There are certain insights online retailers are able to derive about their customers using data and analytics. Now, brick-and-mortar stores are able to get similar insights — whether someone who walked by their store came in, how long they stayed, where they went inside the store — even by what path. Predictive analytics can be applied to determine what resources a store might need, optimal layouts, or what shoppers might be likely to purchase.
One such analytics provider, Euclid, has about 100 customers, including Nordstrom and Home Depot, and has already tracked about 50 million devices (your smartphone and mine) in 4,000 locations, according to The New York Times.
Euclid, which has a prominent “Privacy” tab on its homepage, supplies retailers with reports culled from aggregated, anonymized data. While it does abstract data from cell phones that could identify an individual, it doesn’t actually use this data to pinpoint individuals (yet).

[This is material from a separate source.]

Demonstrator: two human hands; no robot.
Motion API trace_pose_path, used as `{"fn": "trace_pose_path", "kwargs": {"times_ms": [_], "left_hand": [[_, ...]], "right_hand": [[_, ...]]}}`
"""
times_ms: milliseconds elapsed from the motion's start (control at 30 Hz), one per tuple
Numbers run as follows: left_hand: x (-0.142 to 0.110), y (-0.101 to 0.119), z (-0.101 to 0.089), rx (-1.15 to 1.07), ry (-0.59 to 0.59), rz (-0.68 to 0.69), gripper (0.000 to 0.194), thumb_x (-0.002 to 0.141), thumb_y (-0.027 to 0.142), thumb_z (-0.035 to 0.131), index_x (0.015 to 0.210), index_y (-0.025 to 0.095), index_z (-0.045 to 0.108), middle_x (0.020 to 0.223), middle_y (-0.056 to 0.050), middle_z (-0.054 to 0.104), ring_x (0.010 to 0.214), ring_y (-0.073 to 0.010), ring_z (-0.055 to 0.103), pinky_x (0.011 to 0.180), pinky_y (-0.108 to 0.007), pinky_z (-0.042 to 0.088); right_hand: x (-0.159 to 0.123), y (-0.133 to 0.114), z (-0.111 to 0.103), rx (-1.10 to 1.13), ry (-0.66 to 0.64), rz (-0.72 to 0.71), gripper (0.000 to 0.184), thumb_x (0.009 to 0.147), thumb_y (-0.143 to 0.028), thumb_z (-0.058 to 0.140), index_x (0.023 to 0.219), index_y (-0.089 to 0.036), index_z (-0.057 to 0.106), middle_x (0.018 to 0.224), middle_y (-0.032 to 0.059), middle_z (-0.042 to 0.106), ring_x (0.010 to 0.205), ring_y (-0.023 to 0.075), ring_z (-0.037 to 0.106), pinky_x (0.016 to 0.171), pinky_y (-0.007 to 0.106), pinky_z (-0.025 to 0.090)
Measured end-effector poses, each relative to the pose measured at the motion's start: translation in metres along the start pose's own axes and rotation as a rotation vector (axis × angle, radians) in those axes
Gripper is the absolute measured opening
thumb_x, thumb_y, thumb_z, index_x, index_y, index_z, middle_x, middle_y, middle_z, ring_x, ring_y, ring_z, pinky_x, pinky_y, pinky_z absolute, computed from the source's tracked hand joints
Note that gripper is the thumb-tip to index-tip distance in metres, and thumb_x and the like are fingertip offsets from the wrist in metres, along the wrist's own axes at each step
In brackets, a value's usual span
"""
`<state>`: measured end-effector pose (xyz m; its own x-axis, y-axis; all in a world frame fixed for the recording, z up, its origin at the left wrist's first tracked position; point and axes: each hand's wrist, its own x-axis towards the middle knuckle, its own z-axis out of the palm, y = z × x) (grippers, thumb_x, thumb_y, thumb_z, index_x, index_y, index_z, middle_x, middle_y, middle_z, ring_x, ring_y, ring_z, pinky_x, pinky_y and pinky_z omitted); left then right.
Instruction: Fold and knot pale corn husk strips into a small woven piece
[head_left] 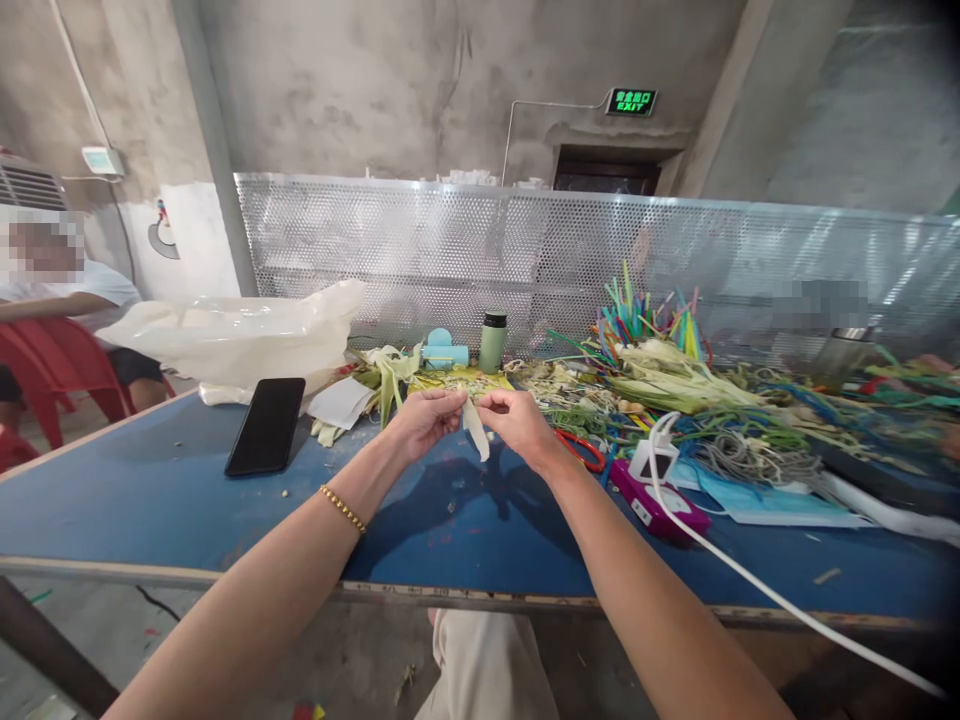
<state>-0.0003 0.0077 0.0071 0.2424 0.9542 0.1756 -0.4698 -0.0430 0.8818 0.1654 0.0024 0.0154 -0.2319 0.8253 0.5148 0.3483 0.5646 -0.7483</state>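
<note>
Above the blue table (150, 500), my left hand (424, 419) and my right hand (514, 420) meet and both pinch the top of a pale strip of corn husk (475, 428). The strip hangs down between them, clear of the table. Both hands have closed fingers. A gold bracelet (343, 509) sits on my left wrist. Just behind the hands lie a yellow sheet (461, 381) and loose green-white husk pieces (386, 378).
A black phone (267, 425) lies left of my hands beside a large pale plastic bag (240, 340). A green bottle (492, 342) stands at the back. At right: a husk pile (675, 375), coloured strips (645, 315), a magenta power bank (660, 505) with white cable. A seated person (60, 300) is at far left.
</note>
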Motion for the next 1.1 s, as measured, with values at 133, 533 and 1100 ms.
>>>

To drive this point home — and to reassure, one would assume, jittery retailers worried about creeping out customers with Minority Report-like predictive technology — Euclid has worked with the Future of Privacy Forum to develop the Mobile Location Analytics Code of Conduct, a self-regulatory framework for consumer notification.
But, say researchers, these types of frameworks — not unlike like the White House’s Consumer Privacy Bill of Rights — do not go far enough to protect individuals from the potential harm of predictive algorithms in an era of big data, particularly as their use expands beyond retail — law enforcement, health care, insurance, finance, human resources.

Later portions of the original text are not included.